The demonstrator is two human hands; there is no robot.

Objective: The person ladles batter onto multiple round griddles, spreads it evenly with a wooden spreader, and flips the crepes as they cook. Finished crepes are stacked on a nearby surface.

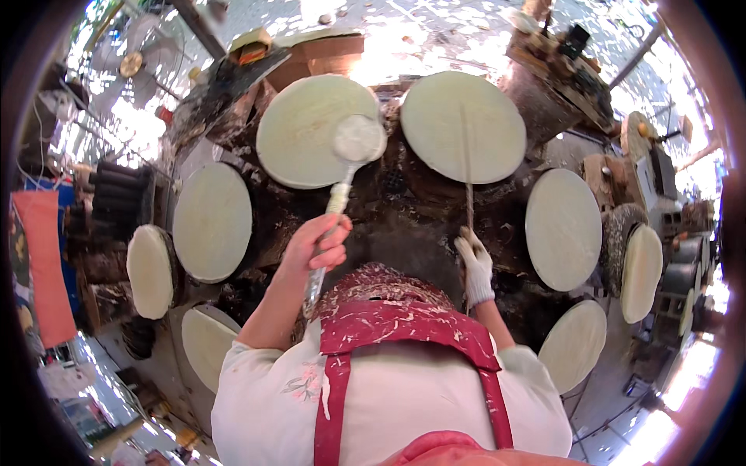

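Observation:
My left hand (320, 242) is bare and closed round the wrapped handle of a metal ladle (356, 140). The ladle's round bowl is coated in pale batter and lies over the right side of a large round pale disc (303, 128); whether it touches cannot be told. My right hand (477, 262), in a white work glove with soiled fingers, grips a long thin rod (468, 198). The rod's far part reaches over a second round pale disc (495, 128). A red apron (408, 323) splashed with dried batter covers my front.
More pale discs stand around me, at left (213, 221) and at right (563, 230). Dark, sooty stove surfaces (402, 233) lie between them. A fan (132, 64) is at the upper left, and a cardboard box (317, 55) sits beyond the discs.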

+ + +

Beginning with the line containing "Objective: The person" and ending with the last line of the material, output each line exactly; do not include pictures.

Objective: The person ladles batter onto multiple round griddles, spreads it evenly with a wooden spreader, and flips the crepes as they cook. Finished crepes are stacked on a nearby surface.


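Observation:
My left hand (320, 242) is bare and closed round the wrapped handle of a metal ladle (356, 140). The ladle's round bowl is coated in pale batter and lies over the right side of a large round pale disc (303, 128); whether it touches cannot be told. My right hand (477, 262), in a white work glove with soiled fingers, grips a long thin rod (468, 198). The rod's far part reaches over a second round pale disc (495, 128). A red apron (408, 323) splashed with dried batter covers my front.
More pale discs stand around me, at left (213, 221) and at right (563, 230). Dark, sooty stove surfaces (402, 233) lie between them. A fan (132, 64) is at the upper left, and a cardboard box (317, 55) sits beyond the discs.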

Nothing more is needed to complete the output.